Cependant, la stratégie opérationnelle du Fonds des Nations Unies pour l’enfance présente d’importantes zones de friction. L’UNICEF prévoit de déployer des interventions intégrées dans onze régions prioritaires, principalement situées au Centre et au Sud du pays, tout en maintenant des services mobiles et des partenariats locaux dans les zones à forte insécurité. Toutefois cette démarche crée une contradiction : alors que le Nord et les bandes frontalières concentrent la majorité des 415 000 personnes déplacées internes (dont 240 700 enfants) et des 2,8 millions d’enfants nécessitant une assistance humanitaire d’urgence, le déploiement massif reste contraint par la situation sécuritaire.
Cohérence des données
chiffrées
L’analyse croisée des chiffres de l’UNICEF avec les données officielles de notre pays met en lumière des écarts de cadrage institutionnel :
-Sur le plan de la Démographie et prospective : L’estimation à 22,3 millions d’habitants concorde globalement avec les projections du Recensement Général de la Population et de l’Habitat (RGPH-5). En revanche, l’estimation des enfants hors école (1 à 2 millions) reflète une fourchette très large qui traduit la difficulté d’obtenir un suivi statistique fiable dans les zones sous contrôle de groupes armés.

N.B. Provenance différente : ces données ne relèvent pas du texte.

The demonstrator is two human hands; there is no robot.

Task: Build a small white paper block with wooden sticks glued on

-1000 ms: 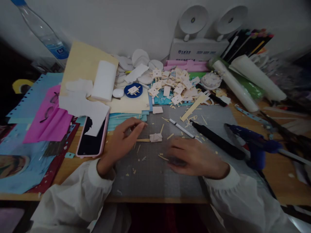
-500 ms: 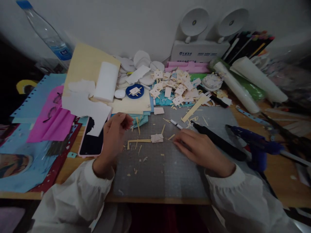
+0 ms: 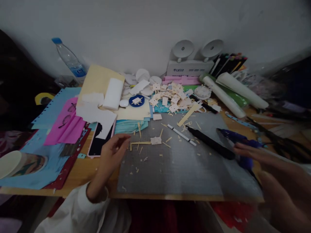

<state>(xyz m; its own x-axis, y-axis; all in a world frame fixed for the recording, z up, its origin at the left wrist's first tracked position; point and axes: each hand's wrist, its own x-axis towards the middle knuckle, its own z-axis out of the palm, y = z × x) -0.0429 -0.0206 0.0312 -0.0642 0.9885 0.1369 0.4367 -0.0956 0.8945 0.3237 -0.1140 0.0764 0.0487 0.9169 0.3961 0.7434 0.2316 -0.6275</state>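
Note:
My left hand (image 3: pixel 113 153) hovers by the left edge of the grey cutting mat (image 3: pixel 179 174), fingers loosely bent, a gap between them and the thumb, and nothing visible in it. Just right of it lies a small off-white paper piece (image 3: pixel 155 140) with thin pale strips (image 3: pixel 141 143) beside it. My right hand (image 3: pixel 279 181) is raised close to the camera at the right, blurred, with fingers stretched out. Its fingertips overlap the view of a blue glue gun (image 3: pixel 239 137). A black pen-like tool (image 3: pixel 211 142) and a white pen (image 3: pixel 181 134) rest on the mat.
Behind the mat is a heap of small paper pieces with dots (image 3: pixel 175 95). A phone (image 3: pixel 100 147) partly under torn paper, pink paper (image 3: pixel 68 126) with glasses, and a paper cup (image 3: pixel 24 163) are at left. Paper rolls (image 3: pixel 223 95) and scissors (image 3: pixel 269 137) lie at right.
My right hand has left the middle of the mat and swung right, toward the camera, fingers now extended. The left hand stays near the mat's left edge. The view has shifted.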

-Pour ce qui est de la Couverture sanitaire : L’UNICEF souligne qu’à peine la moitié des enfants de 12 à 23 mois bénéficient d’un schéma vaccinal complet et rappelle un taux de mortalité infanto-juvénile élevé (91 décès pour 1 000 naissances). Si le gouvernement de la transition reconnaît ces défis dans ses plans nationaux de développement sanitaire, l’objectif d’accroître les enfants vaccinés contre la diphtérie, le tétanos et la coqueluche (de 756 000 à 950 000) imposera un alignement rigoureux sur les approvisionnements de la Pharmacie Populaire du Mali (PPM).
-Enfin pour ce qui concerne la Pauvreté et accès aux services de base : Les cibles fixées à l’horizon 2031 (porter l’accès à l’eau potable sûre de 81 % à 90 %, l’assainissement de 55 % à 75 %, et ramener la non-scolarisation au primaire de 38 % à 28 %) nécessiteront un cofinancement important que le budget d’État de notre pays ne pourra difficilement supporter seul dans le cadre actuel.
Que retenir ?
Pour les citoyens maliens, ce programme offre des perspectives concrètes : la prise en charge médicale garantie pour 300 000 enfants touchés par la malnutrition aiguë sévère et la réouverture d’opportunités éducatives. Néanmoins, l’inconvénient réside dans la dépendance financière accrue vis-à-vis de l’aide internationale dans un contexte géopolitique où les contributions bilatérales connaissent une forte volatilité.
La réussite de ce cadre quinquennal placé sous la tutelle administrative du ministère des Affaires étrangères et de la Coopération internationale dépendra de la capacité des autorités de la transition à garantir un accès sécurisé aux zones en crise. Sans une amélioration significative de la situation sécuritaire et une mobilisation effective des 133,1 milliards FCFA (235,5 millions de dollars) de fonds extérieurs, les objectifs fixés pour 2031 risquent de se heurter aux réalités du terrain.